New types of financial service providers and “non-banks” have come to the rescue, and are bringing innovation and game-changing digital platforms to bear. And the sleepy traditional banking and financial sectors are struggling to keep pace with these new upstarts. While we’ve seen exciting new developments happening in the peer-to-peer and consumer payments spaces (with digital crypto currencies like Bitcoin and Ripple’s XRP, and companies like Square, Stripe, and others) sadly, B2B transactions and payments have been literally stuck in the dark ages. That is, until Traxpay.

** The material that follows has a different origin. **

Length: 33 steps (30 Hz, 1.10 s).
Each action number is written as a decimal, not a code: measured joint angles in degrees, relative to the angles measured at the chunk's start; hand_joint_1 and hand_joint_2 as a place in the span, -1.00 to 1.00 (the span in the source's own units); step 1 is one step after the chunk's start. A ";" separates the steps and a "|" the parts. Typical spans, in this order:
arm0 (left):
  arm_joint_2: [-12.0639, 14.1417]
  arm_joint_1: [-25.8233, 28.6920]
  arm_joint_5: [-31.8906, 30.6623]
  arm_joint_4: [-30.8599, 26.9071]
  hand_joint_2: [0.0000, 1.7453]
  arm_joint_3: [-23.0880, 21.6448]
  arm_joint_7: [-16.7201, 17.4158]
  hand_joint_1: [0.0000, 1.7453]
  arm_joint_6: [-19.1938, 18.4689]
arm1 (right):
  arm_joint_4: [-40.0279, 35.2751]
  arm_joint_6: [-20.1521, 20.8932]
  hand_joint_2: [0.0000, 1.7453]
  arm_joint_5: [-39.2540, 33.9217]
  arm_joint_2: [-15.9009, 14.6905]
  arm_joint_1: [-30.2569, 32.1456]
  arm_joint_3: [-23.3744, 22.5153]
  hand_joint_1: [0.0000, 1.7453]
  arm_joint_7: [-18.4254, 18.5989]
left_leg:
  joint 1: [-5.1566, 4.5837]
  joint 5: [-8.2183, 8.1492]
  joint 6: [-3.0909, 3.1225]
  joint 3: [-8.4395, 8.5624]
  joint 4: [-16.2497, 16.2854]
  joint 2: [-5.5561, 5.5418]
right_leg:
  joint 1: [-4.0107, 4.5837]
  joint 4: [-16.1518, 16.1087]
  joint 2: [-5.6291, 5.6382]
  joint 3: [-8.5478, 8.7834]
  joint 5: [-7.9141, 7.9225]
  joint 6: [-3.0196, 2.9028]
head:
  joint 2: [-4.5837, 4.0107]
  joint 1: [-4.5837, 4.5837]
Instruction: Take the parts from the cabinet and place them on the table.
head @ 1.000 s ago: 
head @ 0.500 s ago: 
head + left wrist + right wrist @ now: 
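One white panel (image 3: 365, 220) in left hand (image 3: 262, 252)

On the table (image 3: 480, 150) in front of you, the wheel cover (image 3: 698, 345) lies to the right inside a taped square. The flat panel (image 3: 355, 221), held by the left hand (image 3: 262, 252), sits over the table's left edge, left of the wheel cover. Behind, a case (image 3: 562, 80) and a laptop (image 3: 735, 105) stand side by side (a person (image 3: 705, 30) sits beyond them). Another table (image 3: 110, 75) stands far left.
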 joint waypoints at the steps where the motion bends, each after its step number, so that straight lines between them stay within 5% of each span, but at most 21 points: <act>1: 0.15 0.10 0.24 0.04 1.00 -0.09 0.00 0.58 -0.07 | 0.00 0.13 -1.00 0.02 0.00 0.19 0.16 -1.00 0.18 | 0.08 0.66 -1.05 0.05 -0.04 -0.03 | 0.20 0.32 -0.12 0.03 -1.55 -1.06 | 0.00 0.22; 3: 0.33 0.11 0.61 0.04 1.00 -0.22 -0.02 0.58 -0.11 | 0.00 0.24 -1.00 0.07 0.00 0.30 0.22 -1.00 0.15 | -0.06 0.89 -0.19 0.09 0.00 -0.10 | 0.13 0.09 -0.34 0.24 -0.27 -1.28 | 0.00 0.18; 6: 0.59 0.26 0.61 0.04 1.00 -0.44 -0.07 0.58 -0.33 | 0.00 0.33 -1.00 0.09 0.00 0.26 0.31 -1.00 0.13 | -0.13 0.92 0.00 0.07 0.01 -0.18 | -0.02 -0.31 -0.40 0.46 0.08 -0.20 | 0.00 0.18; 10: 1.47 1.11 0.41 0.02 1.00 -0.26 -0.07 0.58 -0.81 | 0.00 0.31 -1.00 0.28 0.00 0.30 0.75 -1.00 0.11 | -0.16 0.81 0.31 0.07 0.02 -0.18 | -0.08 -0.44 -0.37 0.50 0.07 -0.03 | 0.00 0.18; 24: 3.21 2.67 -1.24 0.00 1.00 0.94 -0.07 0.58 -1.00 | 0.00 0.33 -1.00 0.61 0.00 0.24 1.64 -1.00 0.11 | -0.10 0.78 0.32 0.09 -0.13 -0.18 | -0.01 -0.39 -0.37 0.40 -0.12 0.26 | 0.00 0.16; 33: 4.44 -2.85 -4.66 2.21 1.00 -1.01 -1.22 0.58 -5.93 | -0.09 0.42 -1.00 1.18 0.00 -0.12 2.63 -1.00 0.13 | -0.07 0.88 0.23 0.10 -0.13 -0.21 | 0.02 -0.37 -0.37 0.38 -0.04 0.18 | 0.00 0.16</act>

Built from the ground-up exclusively for B2B transactions and payments, Traxpay is transforming the way that business pay and get paid on a global basis—bringing faster, safer, and smarter financial transactions. As we continue in our mission, yes, there will be drama, yes, there will be heavy lobbying, and most certainly it will be action-packed. Just like in the other upstarts disrupting old industries with new digital platforms, the old-guard and traditional analog players in the market won’t take it laying down. Traxpay is happy to be considered rogue. We wear it as a badge of honor. We know how this story ends—protectionism always fails—and we continue to be inspired by our customers and our investors as we continue to bring disruption and dynamic payments to the world of B2B transactions.